Geneseo's Milne Library combines a physical collection of over 500,000 books and journals with electronic resources (ranging from millions of online articles and over 2.4 million ebooks) and an outstanding interlibrary loan system (Information Delivery Services, or IDS).

The library complements academic coursework with access to collections and services, including guidance in research and technology skills. During the past 10 years, changes in access to collections and in information resources have dramatically altered the library's collection-building priorities and strategies.

  • Students' and faculty's increased need for access to a wider range of materials has meant more borrowing from other institutions and has made an efficient interlibrary loan system a necessity.
  • This need necessitated a more effective user-driven purchase request system to build Milne's own collections. To accomplish the most from buy-borrow strategies, and to incorporate free ebooks from Google Books and Hathi Trust, Geneseo developed the GIST acquisitions-ILL tools.
  • Licensed electronic resources are evaluated each May to assess alignment with curriculum changes and faculty and student needs in the classroom.
  • Quantitative data such as cost-per-use, undergraduate enrollment, and materials expenditures drive decisions about effective allocation of resources.
  • Geneseo formed the IDS Project, a statewide library cooperative in New York that has grown form 12 libraries in 2004 to 65 libraries in 2011, and that was awarded the 2008 Rethinking Resource Sharing Award for its innovative strategies, technology, and mentor program.

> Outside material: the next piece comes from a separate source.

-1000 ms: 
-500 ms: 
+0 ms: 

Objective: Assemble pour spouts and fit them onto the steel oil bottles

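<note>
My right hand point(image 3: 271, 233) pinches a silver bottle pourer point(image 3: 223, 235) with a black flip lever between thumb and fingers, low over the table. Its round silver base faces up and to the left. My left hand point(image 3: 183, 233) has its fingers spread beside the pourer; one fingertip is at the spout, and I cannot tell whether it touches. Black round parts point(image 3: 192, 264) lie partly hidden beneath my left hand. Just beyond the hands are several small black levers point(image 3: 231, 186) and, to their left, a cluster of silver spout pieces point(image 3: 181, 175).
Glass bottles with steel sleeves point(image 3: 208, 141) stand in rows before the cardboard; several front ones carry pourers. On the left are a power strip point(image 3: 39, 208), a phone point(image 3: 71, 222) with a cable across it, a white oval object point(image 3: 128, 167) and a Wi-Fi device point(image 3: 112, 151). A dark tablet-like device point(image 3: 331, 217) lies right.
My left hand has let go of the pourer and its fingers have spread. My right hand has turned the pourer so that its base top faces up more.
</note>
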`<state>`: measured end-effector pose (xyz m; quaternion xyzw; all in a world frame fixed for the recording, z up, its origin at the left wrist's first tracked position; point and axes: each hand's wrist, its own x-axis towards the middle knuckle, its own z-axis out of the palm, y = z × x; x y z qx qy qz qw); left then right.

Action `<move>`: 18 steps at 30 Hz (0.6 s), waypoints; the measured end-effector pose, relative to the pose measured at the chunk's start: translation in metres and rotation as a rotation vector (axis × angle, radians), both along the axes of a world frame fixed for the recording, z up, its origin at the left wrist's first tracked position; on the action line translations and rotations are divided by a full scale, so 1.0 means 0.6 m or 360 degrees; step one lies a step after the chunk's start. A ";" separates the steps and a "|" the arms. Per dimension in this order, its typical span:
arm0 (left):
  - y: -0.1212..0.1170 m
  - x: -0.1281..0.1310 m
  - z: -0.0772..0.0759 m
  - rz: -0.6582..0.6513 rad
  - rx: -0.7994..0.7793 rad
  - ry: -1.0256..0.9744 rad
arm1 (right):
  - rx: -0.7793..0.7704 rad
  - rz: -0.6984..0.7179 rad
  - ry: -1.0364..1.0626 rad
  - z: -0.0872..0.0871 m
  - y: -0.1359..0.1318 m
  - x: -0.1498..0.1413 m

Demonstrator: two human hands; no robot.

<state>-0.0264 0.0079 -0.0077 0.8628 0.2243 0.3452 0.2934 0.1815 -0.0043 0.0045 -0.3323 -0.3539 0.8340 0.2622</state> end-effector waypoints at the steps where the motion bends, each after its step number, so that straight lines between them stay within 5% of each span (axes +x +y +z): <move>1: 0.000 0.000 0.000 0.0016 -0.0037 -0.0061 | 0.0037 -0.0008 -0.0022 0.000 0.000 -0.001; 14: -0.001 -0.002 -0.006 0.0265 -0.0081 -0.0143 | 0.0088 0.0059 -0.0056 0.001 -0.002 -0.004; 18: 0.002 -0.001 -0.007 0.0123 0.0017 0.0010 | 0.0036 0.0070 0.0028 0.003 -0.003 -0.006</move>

As it balances an increase in borrowing with user-driven selection, Milne Library has seen an increase in the acquisition and circulation of these items. Recent data show that 71 percent of student purchase requests circulate at least one to two times once they are bought and added to the collection.

Over the past 10 years, Milne Library has changed its use of space, its interactions with patrons, and its approach to instruction. The library is constantly filled with students: about 4,000 visitors enter per day during the school year. With more studying options replacing the traditional carrel, students use group areas across the main floor of the library to continue out-of-class discussions, complete assignments, and prepare for exams. Responding to student survey results and to informal student feedback received from suggestions on whiteboards, the library has added group study space and increased the availability of electrical outlets.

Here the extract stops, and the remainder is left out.